* _Aim of the task_: In the records that follow, the lines from the one containing "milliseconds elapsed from" to the one containing "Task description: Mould", inclusive, are to be given again exactly.

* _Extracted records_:

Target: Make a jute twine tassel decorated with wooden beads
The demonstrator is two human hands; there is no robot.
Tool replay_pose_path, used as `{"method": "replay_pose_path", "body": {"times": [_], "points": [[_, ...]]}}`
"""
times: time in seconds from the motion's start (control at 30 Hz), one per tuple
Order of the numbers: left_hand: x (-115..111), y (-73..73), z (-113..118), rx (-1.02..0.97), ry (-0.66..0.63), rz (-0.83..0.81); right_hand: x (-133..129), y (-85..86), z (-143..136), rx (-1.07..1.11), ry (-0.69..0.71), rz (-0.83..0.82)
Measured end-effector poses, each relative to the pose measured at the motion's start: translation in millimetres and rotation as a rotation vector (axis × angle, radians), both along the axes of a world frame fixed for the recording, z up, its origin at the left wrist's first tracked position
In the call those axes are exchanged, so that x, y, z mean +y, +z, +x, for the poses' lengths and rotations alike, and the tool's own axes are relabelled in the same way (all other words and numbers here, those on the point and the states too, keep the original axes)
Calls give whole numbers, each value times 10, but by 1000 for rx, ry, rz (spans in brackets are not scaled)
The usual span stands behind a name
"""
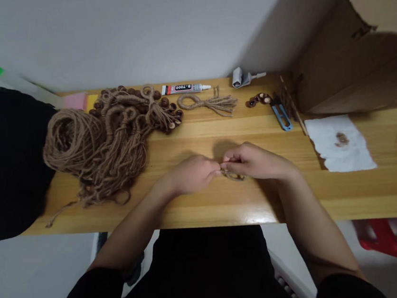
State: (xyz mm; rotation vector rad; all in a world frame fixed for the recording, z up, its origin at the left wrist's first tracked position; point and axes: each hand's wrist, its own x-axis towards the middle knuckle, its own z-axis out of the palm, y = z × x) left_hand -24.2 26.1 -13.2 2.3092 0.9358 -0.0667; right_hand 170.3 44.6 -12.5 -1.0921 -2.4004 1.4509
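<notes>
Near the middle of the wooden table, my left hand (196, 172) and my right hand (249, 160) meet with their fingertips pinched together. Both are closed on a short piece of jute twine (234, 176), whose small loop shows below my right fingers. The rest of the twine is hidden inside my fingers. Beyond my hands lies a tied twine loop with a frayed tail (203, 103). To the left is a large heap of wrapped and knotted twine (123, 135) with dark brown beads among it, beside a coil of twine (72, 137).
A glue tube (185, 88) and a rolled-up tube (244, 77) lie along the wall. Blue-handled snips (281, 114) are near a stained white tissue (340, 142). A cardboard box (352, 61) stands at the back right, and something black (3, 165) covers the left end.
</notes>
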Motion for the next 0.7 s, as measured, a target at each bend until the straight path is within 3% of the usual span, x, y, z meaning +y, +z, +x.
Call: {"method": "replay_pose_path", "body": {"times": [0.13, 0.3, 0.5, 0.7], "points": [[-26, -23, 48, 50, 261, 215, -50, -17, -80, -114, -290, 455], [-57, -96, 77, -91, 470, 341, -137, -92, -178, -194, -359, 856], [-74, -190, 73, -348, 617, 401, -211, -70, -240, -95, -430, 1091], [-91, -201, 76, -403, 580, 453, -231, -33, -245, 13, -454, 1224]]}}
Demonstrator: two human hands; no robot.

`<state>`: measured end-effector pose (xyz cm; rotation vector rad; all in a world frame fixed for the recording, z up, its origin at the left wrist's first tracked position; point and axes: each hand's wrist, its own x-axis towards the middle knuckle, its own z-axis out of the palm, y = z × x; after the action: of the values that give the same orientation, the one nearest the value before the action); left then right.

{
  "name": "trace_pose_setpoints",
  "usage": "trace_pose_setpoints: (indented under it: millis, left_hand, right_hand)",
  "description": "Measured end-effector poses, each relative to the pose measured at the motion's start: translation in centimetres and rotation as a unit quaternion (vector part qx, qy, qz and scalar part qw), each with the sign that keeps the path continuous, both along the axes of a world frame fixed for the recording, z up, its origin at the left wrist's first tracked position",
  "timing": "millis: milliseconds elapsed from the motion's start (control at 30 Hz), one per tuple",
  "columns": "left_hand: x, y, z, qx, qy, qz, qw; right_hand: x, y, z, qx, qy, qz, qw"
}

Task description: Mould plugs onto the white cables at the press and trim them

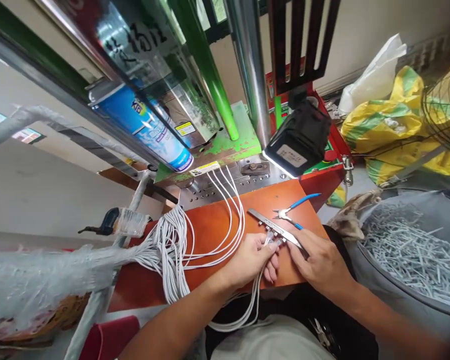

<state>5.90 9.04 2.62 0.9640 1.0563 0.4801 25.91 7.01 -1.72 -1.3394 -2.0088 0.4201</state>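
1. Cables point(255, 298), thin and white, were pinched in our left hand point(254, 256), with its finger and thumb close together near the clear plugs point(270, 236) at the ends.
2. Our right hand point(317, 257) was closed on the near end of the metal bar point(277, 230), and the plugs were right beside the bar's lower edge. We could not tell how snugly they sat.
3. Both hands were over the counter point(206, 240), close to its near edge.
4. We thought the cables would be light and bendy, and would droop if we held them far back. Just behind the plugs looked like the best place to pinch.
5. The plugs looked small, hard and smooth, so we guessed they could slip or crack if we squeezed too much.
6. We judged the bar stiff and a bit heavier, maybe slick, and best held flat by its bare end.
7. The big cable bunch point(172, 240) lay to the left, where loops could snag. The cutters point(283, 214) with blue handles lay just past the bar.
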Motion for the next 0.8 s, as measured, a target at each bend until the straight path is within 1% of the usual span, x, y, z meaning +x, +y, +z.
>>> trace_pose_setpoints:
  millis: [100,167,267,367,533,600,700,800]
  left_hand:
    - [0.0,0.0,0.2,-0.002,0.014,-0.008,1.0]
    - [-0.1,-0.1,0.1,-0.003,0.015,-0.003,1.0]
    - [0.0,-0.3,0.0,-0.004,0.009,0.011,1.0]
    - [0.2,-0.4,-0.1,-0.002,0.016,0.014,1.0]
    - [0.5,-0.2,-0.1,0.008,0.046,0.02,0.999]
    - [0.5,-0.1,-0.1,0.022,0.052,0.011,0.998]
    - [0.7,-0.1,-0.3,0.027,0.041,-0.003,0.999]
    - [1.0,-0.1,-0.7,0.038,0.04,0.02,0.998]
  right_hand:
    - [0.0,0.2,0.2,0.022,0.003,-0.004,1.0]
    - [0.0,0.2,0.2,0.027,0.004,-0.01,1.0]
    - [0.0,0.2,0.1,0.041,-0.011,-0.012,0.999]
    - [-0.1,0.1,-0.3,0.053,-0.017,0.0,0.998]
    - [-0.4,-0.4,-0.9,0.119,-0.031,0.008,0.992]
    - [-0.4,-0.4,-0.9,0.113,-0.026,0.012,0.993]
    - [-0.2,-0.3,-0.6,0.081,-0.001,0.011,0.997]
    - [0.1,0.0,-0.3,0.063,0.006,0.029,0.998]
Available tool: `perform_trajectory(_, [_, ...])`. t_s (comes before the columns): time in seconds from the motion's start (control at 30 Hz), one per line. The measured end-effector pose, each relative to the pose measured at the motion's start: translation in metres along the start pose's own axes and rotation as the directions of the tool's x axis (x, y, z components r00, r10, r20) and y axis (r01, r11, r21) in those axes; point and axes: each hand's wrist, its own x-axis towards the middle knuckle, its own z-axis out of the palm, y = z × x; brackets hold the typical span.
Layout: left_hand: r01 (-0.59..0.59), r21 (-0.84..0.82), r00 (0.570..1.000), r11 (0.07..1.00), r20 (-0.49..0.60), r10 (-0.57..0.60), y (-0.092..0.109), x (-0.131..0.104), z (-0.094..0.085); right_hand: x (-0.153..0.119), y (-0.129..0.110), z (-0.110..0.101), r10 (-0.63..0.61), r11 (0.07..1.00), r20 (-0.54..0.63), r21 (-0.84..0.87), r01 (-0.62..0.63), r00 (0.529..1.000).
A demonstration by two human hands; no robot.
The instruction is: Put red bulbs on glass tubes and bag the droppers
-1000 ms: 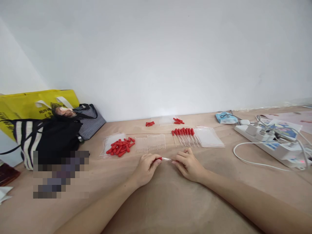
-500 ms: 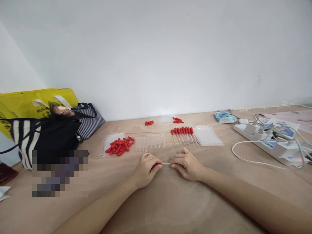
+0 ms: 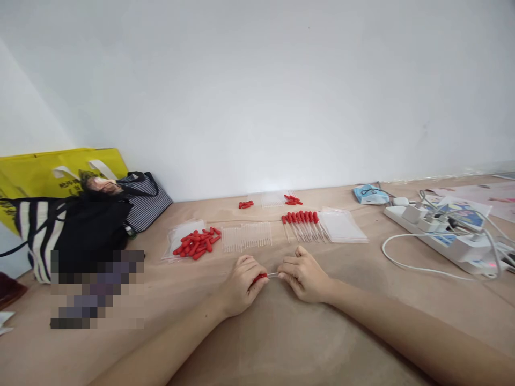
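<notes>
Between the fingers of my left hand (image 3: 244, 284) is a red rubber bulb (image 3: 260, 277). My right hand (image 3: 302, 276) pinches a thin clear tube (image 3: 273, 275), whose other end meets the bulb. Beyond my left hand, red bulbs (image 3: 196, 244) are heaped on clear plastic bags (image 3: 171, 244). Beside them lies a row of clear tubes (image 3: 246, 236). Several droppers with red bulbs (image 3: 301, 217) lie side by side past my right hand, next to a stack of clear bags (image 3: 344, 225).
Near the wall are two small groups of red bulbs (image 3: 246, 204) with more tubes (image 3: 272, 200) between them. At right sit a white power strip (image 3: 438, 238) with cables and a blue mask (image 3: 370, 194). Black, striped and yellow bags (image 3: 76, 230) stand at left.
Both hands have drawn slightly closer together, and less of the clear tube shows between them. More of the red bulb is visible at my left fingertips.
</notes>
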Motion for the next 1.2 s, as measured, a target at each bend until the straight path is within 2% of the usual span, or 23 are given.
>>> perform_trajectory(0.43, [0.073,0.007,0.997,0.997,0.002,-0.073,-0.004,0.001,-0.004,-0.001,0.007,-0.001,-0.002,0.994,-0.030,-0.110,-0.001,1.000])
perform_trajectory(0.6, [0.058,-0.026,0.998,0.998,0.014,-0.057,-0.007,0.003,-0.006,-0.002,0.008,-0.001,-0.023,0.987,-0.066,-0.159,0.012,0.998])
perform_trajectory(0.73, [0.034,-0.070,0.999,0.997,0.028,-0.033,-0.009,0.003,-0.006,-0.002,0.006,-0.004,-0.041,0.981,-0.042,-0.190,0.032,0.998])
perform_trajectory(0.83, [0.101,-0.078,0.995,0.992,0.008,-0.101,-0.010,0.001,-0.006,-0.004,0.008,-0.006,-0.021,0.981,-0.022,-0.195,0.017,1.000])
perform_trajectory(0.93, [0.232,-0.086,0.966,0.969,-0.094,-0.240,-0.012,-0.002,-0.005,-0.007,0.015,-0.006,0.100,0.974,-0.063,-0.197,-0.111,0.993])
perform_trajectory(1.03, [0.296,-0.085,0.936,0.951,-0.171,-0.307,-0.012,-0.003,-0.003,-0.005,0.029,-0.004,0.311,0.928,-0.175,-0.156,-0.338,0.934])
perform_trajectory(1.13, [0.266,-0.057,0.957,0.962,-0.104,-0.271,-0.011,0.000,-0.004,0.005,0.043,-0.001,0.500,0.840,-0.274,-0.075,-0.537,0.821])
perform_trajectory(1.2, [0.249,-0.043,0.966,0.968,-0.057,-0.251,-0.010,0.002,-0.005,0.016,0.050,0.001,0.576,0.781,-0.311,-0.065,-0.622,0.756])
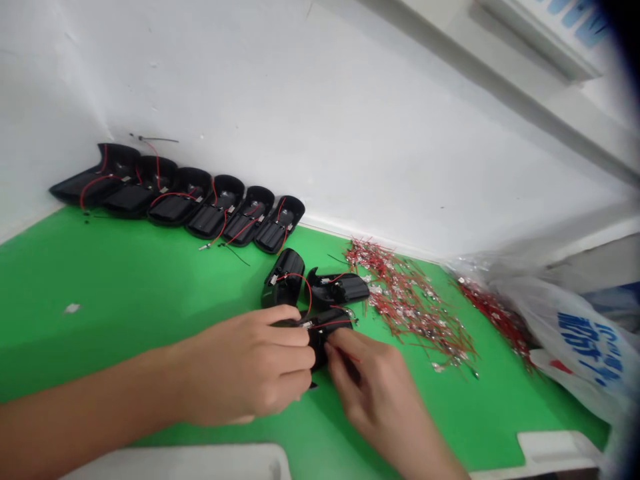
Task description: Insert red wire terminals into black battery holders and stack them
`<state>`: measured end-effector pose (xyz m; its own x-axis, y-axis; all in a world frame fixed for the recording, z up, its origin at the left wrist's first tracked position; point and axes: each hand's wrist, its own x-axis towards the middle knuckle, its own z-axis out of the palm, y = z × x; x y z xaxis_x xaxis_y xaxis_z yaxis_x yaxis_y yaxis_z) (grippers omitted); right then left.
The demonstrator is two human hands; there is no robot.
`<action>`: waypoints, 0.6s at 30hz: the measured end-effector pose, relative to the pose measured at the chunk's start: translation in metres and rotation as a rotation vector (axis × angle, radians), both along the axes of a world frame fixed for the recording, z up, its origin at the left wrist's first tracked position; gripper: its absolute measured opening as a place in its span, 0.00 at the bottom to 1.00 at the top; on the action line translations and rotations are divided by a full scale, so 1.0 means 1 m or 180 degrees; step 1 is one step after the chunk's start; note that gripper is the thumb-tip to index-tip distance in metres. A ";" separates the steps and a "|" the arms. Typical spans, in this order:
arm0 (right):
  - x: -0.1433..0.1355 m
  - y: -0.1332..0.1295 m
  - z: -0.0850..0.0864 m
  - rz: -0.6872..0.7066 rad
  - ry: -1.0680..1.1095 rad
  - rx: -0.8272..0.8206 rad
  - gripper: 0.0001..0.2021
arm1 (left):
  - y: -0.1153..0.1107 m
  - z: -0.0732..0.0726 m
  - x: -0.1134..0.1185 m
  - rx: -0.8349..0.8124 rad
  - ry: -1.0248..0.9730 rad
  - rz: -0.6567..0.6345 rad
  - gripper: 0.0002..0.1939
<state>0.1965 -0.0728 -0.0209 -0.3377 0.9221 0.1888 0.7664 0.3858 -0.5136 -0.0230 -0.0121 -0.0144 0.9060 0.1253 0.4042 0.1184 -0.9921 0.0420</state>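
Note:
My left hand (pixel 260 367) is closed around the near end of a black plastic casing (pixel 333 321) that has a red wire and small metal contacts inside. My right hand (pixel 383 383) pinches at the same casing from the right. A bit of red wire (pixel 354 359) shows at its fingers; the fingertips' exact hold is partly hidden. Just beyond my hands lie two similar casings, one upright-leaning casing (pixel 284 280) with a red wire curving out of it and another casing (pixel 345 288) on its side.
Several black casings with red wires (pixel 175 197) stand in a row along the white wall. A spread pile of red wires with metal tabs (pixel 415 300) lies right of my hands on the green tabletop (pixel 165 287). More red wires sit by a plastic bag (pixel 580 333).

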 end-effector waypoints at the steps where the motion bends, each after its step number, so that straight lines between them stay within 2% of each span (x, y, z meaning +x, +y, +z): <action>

* _Your response_:
  "timing": "millis: milliseconds elapsed from the motion's start (control at 30 Hz), one per tuple",
  "columns": "left_hand: x, y, z, qx, qy, qz, qw; right_hand: x, y, z, qx, qy, qz, qw"
}

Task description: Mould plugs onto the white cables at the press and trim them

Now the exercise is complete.